── Dataset excerpt ──
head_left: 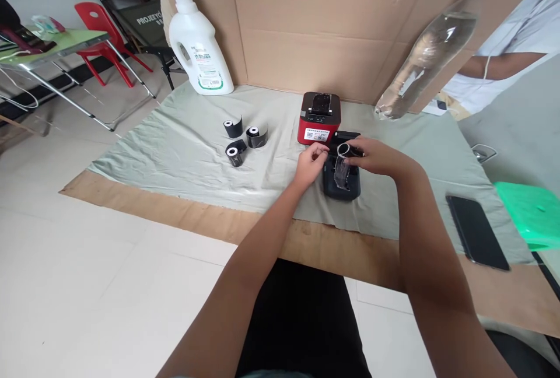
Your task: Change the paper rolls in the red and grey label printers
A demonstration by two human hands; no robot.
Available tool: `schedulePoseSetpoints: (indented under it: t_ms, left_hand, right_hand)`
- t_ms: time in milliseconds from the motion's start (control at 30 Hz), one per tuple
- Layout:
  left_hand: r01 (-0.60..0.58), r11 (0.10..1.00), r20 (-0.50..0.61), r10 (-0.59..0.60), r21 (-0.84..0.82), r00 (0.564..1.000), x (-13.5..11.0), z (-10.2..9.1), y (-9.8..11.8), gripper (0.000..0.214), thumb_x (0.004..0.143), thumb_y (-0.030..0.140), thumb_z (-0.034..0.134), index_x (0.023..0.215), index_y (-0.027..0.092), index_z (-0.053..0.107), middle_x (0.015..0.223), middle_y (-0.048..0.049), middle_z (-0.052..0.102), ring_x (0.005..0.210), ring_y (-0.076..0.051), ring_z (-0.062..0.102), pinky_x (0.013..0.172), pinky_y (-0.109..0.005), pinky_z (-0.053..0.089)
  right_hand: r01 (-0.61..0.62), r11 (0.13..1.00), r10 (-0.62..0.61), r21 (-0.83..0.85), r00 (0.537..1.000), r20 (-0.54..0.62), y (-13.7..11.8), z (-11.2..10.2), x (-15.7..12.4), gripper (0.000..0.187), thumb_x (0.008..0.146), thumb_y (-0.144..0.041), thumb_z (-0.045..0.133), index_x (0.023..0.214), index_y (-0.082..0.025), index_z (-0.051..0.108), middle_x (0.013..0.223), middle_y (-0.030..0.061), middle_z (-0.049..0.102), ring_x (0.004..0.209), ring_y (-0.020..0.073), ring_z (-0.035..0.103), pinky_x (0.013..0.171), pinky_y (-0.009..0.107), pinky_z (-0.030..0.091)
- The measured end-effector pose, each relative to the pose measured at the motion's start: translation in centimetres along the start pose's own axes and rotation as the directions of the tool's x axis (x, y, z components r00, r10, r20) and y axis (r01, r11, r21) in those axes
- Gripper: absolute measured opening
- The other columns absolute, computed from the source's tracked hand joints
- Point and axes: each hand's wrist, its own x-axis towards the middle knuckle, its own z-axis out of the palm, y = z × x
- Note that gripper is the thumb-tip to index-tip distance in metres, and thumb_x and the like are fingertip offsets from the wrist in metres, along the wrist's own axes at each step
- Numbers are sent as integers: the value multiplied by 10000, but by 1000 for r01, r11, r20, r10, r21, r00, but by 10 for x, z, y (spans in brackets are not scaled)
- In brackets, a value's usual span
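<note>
My right hand [375,156] grips a black paper roll [343,149] with a pale core, tilted over a small dark printer [340,188] whose lid stands open at the back. A loose strip hangs from that roll down onto the printer's front. Close by the printer's left side, my left hand [311,163] is closed with thumb and fingertips together; what they pinch, if anything, is too small to make out. Directly behind is a red and black receipt printer [320,118]. Three more black rolls, [233,128] among them, lie to the left on the cloth.
A white detergent bottle [199,45] stands at the back left against a cardboard panel [315,45]. At the back right leans a large water bottle [431,51]. A phone [476,231] lies near the right front edge, and a green stool [531,212] is beyond. Another person's arm [503,66] shows at right.
</note>
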Motion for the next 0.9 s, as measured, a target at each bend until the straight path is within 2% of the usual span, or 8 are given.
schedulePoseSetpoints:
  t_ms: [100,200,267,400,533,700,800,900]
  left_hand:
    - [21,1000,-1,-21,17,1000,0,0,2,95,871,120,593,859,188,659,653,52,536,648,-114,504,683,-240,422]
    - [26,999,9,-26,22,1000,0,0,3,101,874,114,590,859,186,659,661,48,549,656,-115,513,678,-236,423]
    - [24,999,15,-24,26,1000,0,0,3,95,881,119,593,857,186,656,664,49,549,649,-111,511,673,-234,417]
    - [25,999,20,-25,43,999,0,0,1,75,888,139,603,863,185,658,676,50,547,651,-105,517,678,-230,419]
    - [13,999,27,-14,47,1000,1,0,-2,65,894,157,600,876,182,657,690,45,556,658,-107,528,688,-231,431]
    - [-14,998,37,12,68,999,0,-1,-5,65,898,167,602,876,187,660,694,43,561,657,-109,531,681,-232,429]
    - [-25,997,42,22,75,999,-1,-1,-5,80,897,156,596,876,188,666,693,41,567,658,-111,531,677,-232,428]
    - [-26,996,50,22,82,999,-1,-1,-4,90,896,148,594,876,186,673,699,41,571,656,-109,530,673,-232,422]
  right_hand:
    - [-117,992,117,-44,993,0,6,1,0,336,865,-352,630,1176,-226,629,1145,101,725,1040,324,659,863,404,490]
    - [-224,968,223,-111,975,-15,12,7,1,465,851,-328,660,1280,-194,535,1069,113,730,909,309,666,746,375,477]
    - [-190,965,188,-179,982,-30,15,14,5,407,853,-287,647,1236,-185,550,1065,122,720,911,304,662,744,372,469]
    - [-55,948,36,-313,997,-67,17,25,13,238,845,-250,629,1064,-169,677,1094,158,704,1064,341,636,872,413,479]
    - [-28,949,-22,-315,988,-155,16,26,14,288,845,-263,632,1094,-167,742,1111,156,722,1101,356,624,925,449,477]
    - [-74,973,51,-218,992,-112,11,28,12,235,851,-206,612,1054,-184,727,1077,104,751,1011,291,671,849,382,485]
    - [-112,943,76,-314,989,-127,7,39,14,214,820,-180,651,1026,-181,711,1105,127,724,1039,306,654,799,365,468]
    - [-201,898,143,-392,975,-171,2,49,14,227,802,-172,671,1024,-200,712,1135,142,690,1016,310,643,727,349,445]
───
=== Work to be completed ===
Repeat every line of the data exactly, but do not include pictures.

=== Expected answer ===
head_left: 
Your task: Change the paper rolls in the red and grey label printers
A demonstration by two human hands; no robot.
Available tool: `schedulePoseSetpoints: (indented under it: t_ms, left_hand, right_hand)`
- t_ms: time in milliseconds from the motion's start (control at 30 Hz), one per tuple
- Layout:
  left_hand: r01 (-0.60..0.58), r11 (0.10..1.00), r20 (-0.50..0.61), r10 (-0.59..0.60), r21 (-0.84..0.82), r00 (0.564..1.000), x (-13.5..11.0), z (-10.2..9.1), y (-9.8..11.8), gripper (0.000..0.214), thumb_x (0.004..0.143), thumb_y (-0.030..0.140), thumb_z (-0.034..0.134), index_x (0.023..0.215), index_y (-0.027..0.092), index_z (-0.053..0.107), middle_x (0.015..0.223), middle_y (-0.048..0.049), middle_z (-0.052..0.102), ring_x (0.005..0.210), ring_y (-0.076..0.051), ring_z (-0.062..0.102), pinky_x (0.013..0.172), pinky_y (-0.109..0.005), pinky_z (-0.053..0.089)
  right_hand: r01 (-0.61..0.62), r11 (0.13..1.00), r10 (-0.62..0.61), r21 (-0.83..0.85), r00 (0.537..1.000), r20 (-0.54..0.62), y (-13.7..11.8), z (-11.2..10.2), x (-15.7..12.4), gripper (0.000..0.187), thumb_x (0.008..0.146), thumb_y (-0.144..0.041), thumb_z (-0.045..0.133), index_x (0.023..0.214), index_y (-0.082..0.025), index_z (-0.051..0.108), middle_x (0.013..0.223), middle_y (-0.030..0.061), middle_z (-0.049..0.102), ring_x (0.004..0.209), ring_y (-0.020..0.073), ring_z (-0.035..0.103), pinky_x (0.013..0.171), pinky_y (-0.009..0.107), pinky_z (-0.030..0.091)
- The measured end-effector pose, each relative to the pose measured at the motion's start: translation in centimetres along the start pose's own axes and rotation as the directions of the tool's x axis (x, y, z components r00, r10, r20) and y axis (r01, r11, r21) in those axes
- Gripper: absolute measured opening
- The other columns absolute, computed from the source's tracked hand joints
- Point and axes: each hand's wrist, its own x-axis towards the middle knuckle, its own z-axis out of the palm, y = z × x
- Note that gripper is the thumb-tip to index-tip distance in metres, and thumb_x and the like are fingertip offsets from the wrist in metres, along the wrist's own axes at each step
- Numbers are sent as integers: the value multiplied by 10000, but by 1000 for r01, r11, r20, r10, r21, r00, but by 10 for x, z, y (spans in brackets are not scaled)
- In brackets, a value's usual span
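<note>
My right hand [375,156] grips a black paper roll [343,149] with a pale core, tilted over a small dark printer [340,188] whose lid stands open at the back. A loose strip hangs from that roll down onto the printer's front. Close by the printer's left side, my left hand [311,163] is closed with thumb and fingertips together; what they pinch, if anything, is too small to make out. Directly behind is a red and black receipt printer [320,118]. Three more black rolls, [233,128] among them, lie to the left on the cloth.
A white detergent bottle [199,45] stands at the back left against a cardboard panel [315,45]. At the back right leans a large water bottle [431,51]. A phone [476,231] lies near the right front edge, and a green stool [531,212] is beyond. Another person's arm [503,66] shows at right.
</note>
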Motion for the next 0.9 s, as measured, a target at each bend until the straight path is within 2% of the usual span, or 8 are given.
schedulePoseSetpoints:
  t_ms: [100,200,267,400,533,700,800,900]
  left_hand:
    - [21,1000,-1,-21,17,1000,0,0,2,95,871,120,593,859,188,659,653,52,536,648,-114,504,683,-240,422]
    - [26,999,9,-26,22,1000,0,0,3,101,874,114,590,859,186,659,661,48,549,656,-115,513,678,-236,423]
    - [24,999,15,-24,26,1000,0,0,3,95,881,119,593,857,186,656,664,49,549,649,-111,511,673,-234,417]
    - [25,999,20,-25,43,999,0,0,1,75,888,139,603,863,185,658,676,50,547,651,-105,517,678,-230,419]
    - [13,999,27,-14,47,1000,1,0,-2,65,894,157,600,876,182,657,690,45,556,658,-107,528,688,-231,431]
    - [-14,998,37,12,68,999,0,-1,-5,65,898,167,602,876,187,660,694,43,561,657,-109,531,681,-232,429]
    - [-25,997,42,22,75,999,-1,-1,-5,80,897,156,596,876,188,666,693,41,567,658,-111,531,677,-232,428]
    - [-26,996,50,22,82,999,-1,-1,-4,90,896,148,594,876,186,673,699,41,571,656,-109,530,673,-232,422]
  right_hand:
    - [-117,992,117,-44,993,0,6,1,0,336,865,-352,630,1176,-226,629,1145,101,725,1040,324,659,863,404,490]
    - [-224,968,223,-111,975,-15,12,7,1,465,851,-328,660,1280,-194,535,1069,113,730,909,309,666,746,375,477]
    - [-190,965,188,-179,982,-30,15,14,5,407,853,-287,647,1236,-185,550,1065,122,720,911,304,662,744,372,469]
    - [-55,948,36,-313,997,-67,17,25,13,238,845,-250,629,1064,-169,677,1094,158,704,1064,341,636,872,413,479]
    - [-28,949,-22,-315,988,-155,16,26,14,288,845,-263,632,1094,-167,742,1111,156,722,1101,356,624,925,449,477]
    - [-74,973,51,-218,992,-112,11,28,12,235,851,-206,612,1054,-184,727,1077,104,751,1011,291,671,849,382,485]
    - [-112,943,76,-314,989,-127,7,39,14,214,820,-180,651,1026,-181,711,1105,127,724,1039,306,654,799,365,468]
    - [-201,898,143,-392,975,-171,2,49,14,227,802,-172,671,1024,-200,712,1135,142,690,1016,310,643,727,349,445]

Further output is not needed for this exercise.